Looking over its new achievement, it spies the new options on its transformer and junction box.
'Junction Box: Rig to explode if tampered with? Will disable electrical supply to attached objects.'
'Ramshackle Large Electrical Transformer: Rig to explode violently if tampered with? Will disable electrical grid.'
Metaphorically shrugging, it enables both options, noting a new mark on them labelling them as trapped visible only to itself. There, now it's extra secure.
Moving on, it gets to work on pipes and the water pump, having a pair of pipes run down the length of the corridor hanging from the ceiling, and bringing them to the room where the water pump is. fixing the pump is much easier than the electrical system, simply replacing some gears, pistons, and valves, and fixing the pipes and attaching them to the small network, and a water tank, for now anyway. It'll figure out some kind of flooding trap later. It also hooks the pump up to the grid, letting it actually work when the time comes.
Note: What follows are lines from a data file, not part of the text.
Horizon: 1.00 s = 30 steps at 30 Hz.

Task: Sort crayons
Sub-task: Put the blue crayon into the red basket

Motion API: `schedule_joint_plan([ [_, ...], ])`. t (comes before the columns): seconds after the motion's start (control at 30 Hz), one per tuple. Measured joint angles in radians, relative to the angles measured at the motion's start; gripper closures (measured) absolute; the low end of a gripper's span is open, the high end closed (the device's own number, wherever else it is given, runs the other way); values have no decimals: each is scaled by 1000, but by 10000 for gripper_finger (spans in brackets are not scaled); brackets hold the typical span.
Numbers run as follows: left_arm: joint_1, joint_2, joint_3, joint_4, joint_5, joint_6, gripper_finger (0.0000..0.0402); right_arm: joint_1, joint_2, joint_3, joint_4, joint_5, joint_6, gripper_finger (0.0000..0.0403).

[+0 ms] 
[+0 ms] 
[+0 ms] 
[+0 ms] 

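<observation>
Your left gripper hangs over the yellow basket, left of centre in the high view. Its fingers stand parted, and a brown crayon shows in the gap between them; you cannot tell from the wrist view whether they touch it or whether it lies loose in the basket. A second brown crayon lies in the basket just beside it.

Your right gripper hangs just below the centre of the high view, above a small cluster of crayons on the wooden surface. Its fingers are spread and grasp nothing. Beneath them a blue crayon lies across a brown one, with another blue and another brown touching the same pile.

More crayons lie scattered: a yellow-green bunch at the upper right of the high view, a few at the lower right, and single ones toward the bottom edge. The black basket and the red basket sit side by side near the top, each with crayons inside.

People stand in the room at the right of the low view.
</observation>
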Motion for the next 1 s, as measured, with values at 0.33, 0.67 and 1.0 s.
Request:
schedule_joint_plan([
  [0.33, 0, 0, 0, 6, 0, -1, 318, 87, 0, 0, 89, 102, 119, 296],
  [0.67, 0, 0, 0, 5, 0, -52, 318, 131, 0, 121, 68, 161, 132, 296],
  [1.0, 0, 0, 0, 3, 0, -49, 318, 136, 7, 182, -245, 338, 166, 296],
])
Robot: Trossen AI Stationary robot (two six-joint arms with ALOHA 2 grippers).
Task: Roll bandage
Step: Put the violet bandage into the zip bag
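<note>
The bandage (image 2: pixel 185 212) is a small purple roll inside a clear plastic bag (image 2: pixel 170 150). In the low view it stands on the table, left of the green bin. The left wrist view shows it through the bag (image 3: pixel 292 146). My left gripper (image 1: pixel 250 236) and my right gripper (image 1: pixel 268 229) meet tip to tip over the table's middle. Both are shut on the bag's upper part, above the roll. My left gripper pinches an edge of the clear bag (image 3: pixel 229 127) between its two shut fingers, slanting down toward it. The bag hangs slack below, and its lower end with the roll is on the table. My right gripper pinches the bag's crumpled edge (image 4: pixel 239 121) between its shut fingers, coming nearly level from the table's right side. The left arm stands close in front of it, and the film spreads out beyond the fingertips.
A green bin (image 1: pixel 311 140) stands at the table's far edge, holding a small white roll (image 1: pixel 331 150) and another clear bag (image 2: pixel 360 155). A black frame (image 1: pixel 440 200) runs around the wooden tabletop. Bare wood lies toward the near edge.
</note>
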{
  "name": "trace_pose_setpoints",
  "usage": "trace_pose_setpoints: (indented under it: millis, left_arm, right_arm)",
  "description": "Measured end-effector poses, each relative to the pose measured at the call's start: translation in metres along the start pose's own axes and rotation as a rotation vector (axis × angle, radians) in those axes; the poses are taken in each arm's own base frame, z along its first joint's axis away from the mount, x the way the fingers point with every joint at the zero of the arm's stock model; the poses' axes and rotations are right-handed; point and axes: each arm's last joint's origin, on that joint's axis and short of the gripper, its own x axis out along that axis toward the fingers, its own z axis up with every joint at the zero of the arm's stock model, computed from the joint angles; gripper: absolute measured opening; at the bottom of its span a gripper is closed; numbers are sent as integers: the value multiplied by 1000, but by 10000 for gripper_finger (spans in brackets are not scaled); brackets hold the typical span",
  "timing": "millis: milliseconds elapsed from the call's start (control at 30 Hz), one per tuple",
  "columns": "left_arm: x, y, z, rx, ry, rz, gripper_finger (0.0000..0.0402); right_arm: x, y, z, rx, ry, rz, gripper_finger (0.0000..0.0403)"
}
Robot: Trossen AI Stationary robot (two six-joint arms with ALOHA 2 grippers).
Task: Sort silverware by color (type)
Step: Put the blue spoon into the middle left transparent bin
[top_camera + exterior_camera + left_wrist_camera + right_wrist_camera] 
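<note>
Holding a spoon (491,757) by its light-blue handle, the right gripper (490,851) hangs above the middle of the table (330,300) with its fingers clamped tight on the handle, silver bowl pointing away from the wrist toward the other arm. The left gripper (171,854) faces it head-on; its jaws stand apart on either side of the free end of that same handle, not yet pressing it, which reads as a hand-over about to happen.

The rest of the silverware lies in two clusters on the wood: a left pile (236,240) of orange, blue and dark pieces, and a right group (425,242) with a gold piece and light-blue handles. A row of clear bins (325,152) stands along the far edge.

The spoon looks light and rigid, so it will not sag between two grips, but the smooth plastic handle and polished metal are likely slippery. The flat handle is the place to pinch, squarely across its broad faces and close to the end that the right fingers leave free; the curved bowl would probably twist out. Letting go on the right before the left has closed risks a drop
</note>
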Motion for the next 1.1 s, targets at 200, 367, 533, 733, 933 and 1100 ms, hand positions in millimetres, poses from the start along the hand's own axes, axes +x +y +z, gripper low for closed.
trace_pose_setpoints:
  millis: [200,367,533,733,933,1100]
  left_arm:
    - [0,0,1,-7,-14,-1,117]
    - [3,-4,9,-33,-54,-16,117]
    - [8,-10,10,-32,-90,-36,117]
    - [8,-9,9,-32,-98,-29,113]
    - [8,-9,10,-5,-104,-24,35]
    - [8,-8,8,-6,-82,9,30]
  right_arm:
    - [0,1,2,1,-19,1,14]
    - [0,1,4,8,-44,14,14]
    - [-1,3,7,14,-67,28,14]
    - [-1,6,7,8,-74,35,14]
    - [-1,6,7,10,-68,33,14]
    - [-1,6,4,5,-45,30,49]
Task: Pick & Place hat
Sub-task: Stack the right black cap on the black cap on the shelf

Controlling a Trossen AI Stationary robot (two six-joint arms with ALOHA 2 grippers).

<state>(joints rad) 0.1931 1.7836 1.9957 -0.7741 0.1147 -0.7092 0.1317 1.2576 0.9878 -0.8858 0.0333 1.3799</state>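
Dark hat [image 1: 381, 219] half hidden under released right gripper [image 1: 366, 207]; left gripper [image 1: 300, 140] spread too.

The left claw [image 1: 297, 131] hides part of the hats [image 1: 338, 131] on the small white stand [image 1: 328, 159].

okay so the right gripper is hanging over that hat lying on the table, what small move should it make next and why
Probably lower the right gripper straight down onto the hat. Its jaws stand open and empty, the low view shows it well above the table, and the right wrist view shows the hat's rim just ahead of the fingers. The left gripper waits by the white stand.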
The system is pretty simple, water gets pumped out of the tank, goes down the length of the corridor, goes through the utility closet, then goes right back into the tank. It's just there more for atmosphere than anything else right now.
Finally, it's time for the ventilation system. Nothing fancy, just a simple network of ducts with the main duct hanging from the middle of the corridor ceiling, going through reception, then connecting to the already existing exterior vent access. Each room also has a single vent in it near the ceiling. There, now the air can move easier.
With the basics complete for the first floor, it finishes up, adding some more lights before hooking them into the grid, and building up the office some more, adding more furniture, some lockers in a corner, and finally building a barricade in the corridor so anyone entering has to entire the office from one side and exit through the other door to continue deeper. This room truly is shaping together nicely for a first proper encounter.
As it works, another welcome development occurs.
'First floor sufficiently built up! Lab rats will now passively spawn and roam the first floor.'
A large specimen of a rat appears and starts to simply scurry around, sticking to the shadows. It observes the little critter, noting how unhealthy it looks, with a sickly gait and glossed over eyes though rather ferocious looking teeth and claws. A good little denizen is what it is. Surely, they'll make for nice ambience, plus it doesn't need to feed them either so no loss in its mind with the rats' initial showing.
Anyway, no more distractions, time for the first abomination!